Is it cheaper to brew your own beer?

Saving money by brewing at home

Is it cheaper to brew at home

You are wondering: is it cheaper to brew your own beer than to buy it from the retailer? Rest assure the answer is a resounding YES, ABSOLUTELY! A 6 pack is now pushing $12 for high end producers. Here’s how’s the cost is broken down.

The good news is, you can save 50% or more by brewing your own beer!

If you compare the cost of brewing a 5-Gallon batch with an average hops and grain bill, bottled conditioned, it would roughly cost you $35 to $40, compared to an average of $75 if you bought the same amount of a craft beer.

COST OF HOME BREWING A 5-GALLON BATCH OF BEER – INGREDIENTS & SUPPLIES

  • Malt (all grain) — $15
  • Hops (average IPA recipe) — $10 to $12
  • Yeast — $5 to $8
  • Water — pennies, although not getting cheaper
  • Sanitation products — $2
  • Crown caps — $1
  • Priming sugar — $1

Total $39

Yield — 50 bottles of 12 oz

This gives you the rounded up equivalent of $5 per six-pack

Assuming you have the equipment and that you recycle your empty beer bottles. I’m not taking into consideration your time, it takes all tasks together about 4 hours to mash, boil, rack and bottle.

RETAIL COST OF CRAFT BEER

On average, a six-pack of craft beer will cost you $10, this being a conservative estimate.

YOU SAVE 50%!

This quick analysis doesn’t reflect the cost of your home brewing equipment, the propane or natural gas, and of course, your time. You will find how much to budget to get started with your brewing equipment, giving you a simple comparative estimate of what to expect if you brew with all grain versus extract.
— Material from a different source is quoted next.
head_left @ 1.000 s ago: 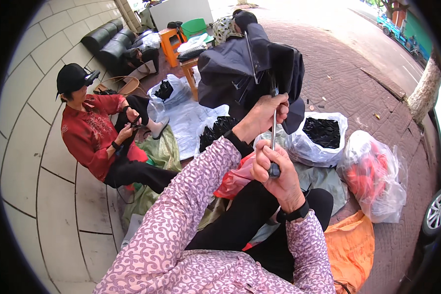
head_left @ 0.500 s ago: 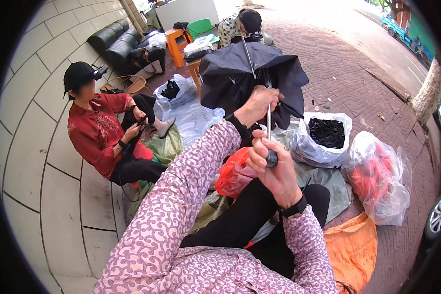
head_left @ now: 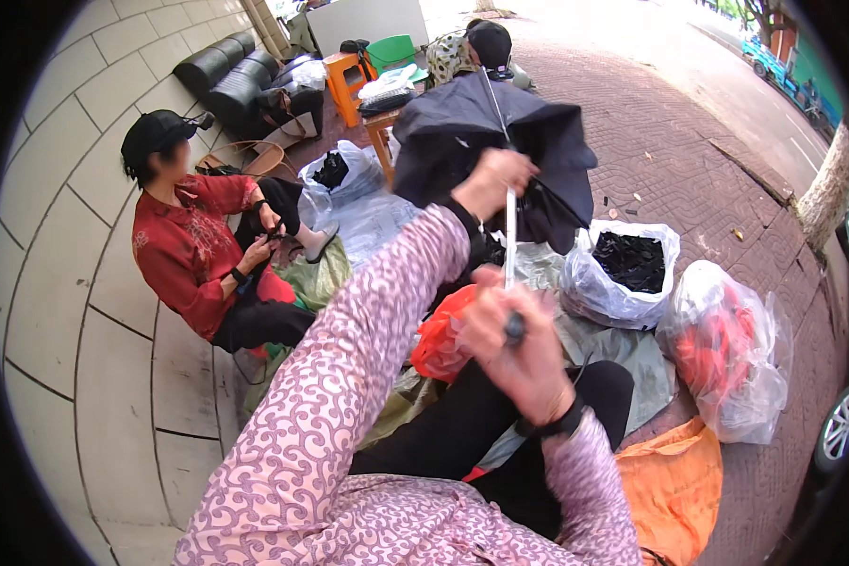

The conclusion is that your equipment will be paid off in only a few brewing sessions.

Strategies to save even more

This is where the sustainable homebrewing approach comes into play. Think going green pays off! Some of the main easy strategies to save even more money brewing your own beer at home include:

1. GOING ALL GRAIN – Extract malt will cost you about 30% more.

2. BUYING LARGER QUANTITIES IN GROUP – Save on shipping and get a better deal on sharing larger quantities of malt especially

3. BREWING IN SMALLER BATCHES – Will allow you to brew with more simple, cheaper equipment, as well as reducing the amount of energy needed to heat large quantities of water at a time

5. HARVESTING AND REUSING YEAST – 4.2 Fl.oz of liquid yeast for 5 Gallons is around $8. Yeast reproduces itself, why not learn how to reuse it?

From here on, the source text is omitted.